### What is being asked:
Where the string "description" occurs in a line of the data below, that line should be copied.

### Entries taken from a collection:

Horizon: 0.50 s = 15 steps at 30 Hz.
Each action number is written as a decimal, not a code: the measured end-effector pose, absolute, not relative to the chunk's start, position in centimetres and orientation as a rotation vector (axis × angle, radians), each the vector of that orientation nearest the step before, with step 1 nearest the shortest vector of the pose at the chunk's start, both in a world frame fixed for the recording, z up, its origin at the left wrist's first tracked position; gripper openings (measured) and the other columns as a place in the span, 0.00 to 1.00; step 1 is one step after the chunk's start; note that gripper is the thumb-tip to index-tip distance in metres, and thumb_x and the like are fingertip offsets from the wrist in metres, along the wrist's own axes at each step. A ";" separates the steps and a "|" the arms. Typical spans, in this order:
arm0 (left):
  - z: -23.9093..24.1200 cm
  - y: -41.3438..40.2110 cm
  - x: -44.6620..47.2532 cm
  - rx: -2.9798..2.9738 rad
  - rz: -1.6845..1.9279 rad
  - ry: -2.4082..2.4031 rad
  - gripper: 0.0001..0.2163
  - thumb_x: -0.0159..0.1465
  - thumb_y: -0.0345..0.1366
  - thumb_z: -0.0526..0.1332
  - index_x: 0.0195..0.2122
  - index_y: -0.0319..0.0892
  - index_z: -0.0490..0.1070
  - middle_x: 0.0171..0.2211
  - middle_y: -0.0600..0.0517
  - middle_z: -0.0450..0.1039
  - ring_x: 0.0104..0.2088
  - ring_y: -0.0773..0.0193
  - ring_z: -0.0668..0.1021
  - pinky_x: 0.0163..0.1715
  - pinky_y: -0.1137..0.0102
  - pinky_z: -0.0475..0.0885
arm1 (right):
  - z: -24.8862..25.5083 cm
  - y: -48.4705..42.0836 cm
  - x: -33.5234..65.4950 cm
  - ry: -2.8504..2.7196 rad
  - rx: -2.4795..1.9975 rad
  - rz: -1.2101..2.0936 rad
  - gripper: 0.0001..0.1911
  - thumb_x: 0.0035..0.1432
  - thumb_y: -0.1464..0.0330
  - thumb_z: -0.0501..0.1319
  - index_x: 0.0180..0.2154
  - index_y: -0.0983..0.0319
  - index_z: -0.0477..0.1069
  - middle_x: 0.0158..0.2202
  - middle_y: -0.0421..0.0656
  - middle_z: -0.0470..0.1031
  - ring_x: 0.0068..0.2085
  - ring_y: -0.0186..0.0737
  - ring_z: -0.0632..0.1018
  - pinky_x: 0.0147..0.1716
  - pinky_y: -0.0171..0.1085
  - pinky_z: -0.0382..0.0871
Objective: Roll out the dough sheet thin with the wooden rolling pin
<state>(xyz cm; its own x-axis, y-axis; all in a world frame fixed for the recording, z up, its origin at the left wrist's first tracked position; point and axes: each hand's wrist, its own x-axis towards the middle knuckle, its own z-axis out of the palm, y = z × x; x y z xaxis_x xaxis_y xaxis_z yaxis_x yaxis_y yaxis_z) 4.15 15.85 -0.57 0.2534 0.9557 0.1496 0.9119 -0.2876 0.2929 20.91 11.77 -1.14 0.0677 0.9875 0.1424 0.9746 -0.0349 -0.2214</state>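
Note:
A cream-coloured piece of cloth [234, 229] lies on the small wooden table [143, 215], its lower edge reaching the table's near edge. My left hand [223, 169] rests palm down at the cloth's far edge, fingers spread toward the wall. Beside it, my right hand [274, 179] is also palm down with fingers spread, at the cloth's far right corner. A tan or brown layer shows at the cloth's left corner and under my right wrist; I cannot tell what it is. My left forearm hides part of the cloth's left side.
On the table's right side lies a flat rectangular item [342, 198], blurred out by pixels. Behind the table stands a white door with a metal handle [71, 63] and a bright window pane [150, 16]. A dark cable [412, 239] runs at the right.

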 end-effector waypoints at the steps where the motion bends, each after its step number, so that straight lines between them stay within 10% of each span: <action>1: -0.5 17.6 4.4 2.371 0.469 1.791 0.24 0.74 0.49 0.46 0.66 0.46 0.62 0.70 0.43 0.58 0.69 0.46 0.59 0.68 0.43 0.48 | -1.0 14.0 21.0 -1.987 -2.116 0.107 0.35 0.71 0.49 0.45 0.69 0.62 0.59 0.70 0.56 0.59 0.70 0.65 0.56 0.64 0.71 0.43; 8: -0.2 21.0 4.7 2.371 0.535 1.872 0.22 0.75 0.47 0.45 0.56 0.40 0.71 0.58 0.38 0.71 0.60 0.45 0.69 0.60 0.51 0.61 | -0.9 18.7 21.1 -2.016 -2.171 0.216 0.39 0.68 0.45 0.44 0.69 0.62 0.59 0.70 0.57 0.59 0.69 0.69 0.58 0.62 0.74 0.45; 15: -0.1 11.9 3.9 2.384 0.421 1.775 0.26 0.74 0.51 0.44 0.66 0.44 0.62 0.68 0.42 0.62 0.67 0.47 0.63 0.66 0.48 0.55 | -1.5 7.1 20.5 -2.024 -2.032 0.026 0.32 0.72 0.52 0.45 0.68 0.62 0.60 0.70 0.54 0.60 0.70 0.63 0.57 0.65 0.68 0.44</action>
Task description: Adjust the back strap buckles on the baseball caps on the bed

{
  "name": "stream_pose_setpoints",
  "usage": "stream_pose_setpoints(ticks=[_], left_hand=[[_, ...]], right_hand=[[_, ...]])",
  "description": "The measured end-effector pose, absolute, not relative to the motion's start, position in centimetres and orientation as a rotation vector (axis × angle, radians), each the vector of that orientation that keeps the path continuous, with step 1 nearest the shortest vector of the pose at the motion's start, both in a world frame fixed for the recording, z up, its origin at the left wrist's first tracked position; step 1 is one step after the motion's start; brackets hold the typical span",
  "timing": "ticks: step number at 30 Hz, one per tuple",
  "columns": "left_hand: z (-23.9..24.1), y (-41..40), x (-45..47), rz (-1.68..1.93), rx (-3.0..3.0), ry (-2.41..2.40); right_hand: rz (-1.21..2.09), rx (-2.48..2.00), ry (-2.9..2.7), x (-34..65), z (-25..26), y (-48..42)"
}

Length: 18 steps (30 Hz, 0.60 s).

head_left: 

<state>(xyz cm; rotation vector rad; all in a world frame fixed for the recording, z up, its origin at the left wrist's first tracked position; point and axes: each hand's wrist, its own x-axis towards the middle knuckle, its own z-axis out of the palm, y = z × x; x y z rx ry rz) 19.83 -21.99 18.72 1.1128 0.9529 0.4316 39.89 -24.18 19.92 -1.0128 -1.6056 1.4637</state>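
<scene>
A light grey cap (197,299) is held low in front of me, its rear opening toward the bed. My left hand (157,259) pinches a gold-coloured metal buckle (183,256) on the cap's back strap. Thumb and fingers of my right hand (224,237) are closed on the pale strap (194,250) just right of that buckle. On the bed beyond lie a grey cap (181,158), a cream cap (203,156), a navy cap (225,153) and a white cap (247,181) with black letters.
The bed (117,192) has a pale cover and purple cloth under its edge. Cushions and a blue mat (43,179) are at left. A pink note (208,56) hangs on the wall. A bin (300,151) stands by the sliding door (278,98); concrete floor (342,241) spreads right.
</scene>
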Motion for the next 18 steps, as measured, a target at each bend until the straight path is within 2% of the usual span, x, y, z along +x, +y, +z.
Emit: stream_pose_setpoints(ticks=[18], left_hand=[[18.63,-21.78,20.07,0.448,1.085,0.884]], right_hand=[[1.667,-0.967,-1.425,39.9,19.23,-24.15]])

### Solution for this task:
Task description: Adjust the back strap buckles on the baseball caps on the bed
  "description": "The measured end-effector pose, absolute, not relative to the motion's start, position in centimetres and orientation as a rotation vector (axis × angle, radians), each the vector of that orientation that keeps the path continuous, with step 1 nearest the shortest vector of the pose at the motion's start, both in a world frame fixed for the recording, z up, its origin at the left wrist's first tracked position; step 1 is one step after the motion's start; brackets hold the typical span",

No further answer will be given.